A refund admin panel is a fixed app. "Show me all refunds in the last 30 days, grouped by reason, with the original order amount" is a question. The first one breaks every quarter. The second one survives a column rename because you re-ask it and the answer comes out fresh.

That flips the whole maintenance model. Instead of an engineer-built app pinned to a snapshot of the schema, you have a thin layer that lets a human or an agent ask the database directly, get the current answer, and save the question if it's useful again. The database is the source of truth. The UI is whatever the question demanded that day.

This is the lane QueryBear is in. The "tools" we ship are saved questions with parameters, not static dashboards. When the schema changes, the AI re-resolves table and column names against the current schema and the question still works. When priorities shift, you write a new question instead of filing a Jira ticket against a project nobody owns.

It's not the answer to every internal tool. You still want a real app for things that need workflow logic, multi-step approvals, or write operations. But for the read-only "I just need to see this number" tools that make up 80% of any company's internal panel inventory, the right thing is a question, not an app.

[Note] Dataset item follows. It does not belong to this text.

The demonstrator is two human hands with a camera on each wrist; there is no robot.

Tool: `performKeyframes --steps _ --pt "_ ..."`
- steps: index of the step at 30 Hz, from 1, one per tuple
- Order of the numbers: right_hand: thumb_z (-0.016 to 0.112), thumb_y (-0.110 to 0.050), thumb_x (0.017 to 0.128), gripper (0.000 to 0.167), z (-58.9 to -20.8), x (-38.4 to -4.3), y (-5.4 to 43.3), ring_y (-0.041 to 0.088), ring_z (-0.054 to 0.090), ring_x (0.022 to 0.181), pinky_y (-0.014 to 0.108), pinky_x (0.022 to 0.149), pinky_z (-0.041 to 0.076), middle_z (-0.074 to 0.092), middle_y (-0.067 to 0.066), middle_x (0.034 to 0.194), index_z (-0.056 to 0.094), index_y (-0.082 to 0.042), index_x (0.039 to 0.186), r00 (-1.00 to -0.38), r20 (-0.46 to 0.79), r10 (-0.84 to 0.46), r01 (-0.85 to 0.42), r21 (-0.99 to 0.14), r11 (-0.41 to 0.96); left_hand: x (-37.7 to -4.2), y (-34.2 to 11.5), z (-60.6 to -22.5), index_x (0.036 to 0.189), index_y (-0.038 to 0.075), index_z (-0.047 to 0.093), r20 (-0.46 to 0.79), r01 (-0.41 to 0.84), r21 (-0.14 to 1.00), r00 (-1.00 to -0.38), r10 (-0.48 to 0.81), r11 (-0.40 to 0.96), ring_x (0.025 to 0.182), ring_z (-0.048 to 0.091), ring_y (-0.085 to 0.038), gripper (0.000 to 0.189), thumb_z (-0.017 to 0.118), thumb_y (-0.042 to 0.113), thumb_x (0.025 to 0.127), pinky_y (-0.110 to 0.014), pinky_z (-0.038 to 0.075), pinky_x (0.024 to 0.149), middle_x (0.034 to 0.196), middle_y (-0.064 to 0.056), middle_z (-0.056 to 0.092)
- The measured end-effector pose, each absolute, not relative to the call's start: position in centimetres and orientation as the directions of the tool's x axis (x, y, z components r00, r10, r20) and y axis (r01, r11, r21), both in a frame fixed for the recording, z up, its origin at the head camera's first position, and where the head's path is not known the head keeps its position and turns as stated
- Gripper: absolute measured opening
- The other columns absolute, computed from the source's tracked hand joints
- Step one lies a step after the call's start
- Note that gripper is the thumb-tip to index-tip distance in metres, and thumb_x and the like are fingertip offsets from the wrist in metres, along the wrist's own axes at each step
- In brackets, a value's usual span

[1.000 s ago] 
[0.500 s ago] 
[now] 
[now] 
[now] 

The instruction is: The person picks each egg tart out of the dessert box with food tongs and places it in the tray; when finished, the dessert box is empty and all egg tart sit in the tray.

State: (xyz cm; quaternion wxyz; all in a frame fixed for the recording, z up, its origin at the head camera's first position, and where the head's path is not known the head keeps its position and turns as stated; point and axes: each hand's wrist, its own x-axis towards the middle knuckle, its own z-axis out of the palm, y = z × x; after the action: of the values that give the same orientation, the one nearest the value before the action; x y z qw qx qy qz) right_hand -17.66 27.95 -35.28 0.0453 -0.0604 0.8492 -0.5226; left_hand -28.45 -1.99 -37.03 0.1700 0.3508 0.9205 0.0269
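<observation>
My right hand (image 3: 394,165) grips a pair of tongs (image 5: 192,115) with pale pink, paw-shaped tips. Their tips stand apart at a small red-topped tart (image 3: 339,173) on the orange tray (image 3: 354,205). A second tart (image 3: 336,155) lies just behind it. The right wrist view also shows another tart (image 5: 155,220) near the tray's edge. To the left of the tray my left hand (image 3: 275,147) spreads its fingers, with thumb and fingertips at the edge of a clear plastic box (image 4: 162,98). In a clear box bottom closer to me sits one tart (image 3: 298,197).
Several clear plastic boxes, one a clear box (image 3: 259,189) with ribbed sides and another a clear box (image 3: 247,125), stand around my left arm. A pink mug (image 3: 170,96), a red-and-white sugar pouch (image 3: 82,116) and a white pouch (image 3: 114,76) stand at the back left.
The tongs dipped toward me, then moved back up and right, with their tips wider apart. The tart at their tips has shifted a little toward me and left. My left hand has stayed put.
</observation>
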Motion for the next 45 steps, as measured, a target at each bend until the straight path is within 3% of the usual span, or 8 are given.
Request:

The thing that breaks an internal tool is the fact that it's an app. Stop building apps and the thing stops breaking.

4 comments

  • engineering_today

    23 internal admin panels is a real number that I will be quoting at my next eng leadership meeting.

  • rachel.k

    I think the framing of 'questions, not apps' is mostly right but it ignores the workflow tools — refund issuance, account merges, the stuff that actually mutates data. Those are 30% of internal tools and they DO need to be apps.

  • dbarrr

    We had a Friday-afternoon admin panel break the day after a column rename and nobody noticed for three weeks because the page still rendered with stale data. Schema-drift bugs are silent and that's the worst part.

  • stillscaling

    Curious how you handle the 'I need a button to do thing X' use case in QueryBear. Saved queries are great for reads but reads aren't all of internal tooling.